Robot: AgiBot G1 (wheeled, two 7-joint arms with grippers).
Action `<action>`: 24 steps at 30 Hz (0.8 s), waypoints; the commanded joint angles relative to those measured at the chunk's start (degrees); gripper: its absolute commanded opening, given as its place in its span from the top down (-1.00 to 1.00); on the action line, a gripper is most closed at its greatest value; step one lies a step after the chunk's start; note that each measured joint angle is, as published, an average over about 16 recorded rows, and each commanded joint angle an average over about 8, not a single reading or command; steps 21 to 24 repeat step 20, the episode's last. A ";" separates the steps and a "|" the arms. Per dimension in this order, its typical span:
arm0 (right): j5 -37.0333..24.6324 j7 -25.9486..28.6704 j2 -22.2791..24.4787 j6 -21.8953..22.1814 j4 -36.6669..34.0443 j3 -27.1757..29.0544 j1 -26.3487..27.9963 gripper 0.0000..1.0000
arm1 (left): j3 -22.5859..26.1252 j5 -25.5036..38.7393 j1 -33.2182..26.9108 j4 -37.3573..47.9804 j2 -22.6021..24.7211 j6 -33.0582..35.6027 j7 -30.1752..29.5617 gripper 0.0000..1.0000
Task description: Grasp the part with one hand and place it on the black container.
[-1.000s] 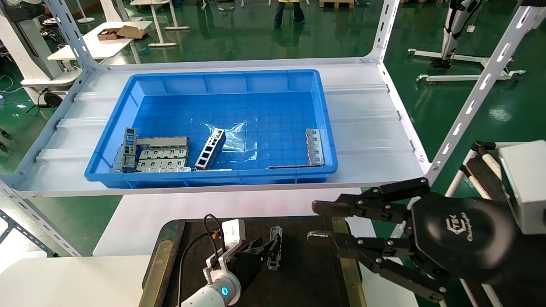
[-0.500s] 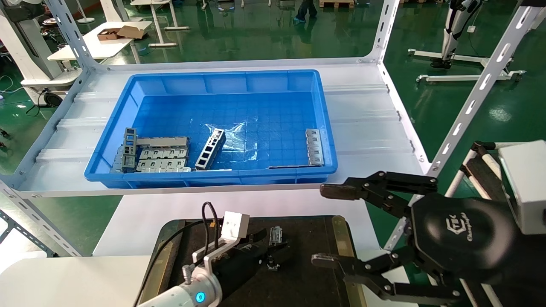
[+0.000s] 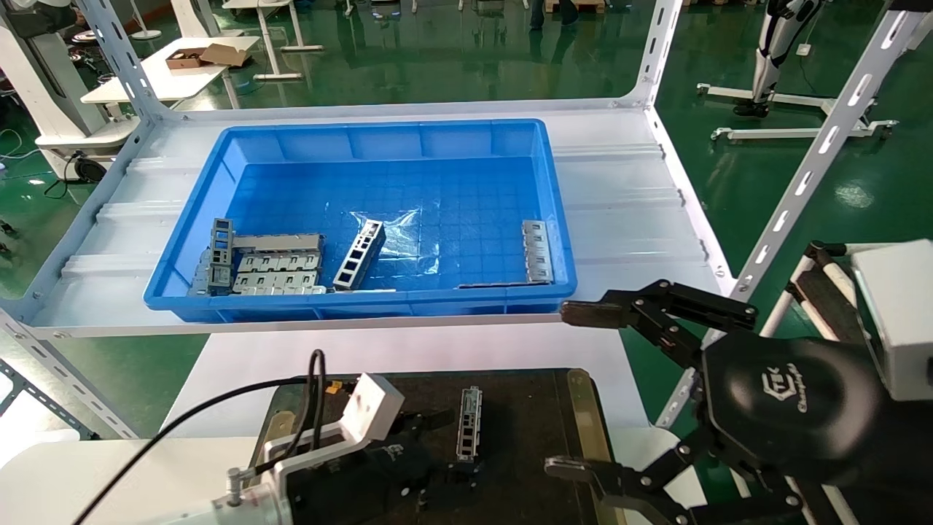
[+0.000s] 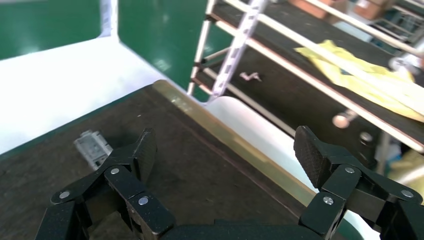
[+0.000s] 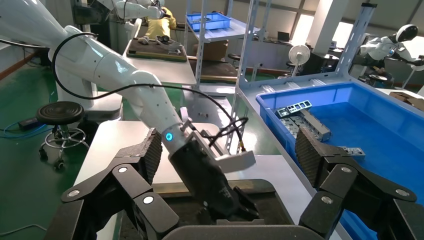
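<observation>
Part (image 3: 469,424): stiff, light metal channel lying flat on black container (image 3: 539,452); best gripped across its narrow sides. Left gripper (image 4: 225,150) fingers spread, empty; right gripper (image 3: 583,386) fingers wide, empty.

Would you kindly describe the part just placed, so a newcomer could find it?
Look below the blue bin to the black container in front of the robot. The part, a slim grey channel, lies alone on it, beside the left gripper; the similar pieces all sit in the bin.
</observation>
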 commanded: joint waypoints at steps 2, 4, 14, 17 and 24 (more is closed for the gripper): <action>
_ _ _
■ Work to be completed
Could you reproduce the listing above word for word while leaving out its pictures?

■ Response
Robot: AgiBot G1 (wheeled, two 7-joint arms with grippers).
Action `<action>`: 24 steps at 30 Hz (0.8 s), waypoints; the commanded joint angles relative to those measured at the chunk's start (degrees); gripper: its absolute commanded opening, given as its place in its span from the top down (-1.00 to 1.00); on the action line, a gripper is most closed at its greatest value; step one lies a step after the chunk's start; note that each measured joint angle is, as published, an average over about 16 recorded rows, and each commanded joint angle an average over about 8, not a single reading or command; steps 21 to 24 repeat step 20, the episode's last. A ";" separates the steps and a "|" the arms. Per dimension in this order, its typical span:
arm0 (right): j5 -37.0333..24.6324 j7 -25.9486..28.6704 j2 -22.2791..24.4787 j6 -21.8953..22.1814 j4 -36.6669..34.0443 j3 -27.1757..29.0544 j1 -26.3487..27.9963 gripper 0.0000..1.0000
arm1 (left): j3 -22.5859..26.1252 j5 -25.5036..38.7393 j1 -33.2182..26.9108 j4 -37.3573..47.9804 j2 -22.6021..24.7211 j6 -33.0582..35.6027 j7 -30.1752..29.5617 gripper 0.0000..1.0000
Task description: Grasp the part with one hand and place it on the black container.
[-1.000s] 
[-0.500s] 
[+0.000s] 
[+0.000s] 
[+0.000s] 
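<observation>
Part (image 3: 469,424): stiff, light metal channel lying flat on black container (image 3: 539,452); best gripped across its narrow sides. Left gripper (image 4: 225,150) fingers spread, empty; right gripper (image 3: 583,386) fingers wide, empty.

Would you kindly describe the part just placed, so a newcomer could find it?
Look below the blue bin to the black container in front of the robot. The part, a slim grey channel, lies alone on it, beside the left gripper; the similar pieces all sit in the bin.
</observation>
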 commanded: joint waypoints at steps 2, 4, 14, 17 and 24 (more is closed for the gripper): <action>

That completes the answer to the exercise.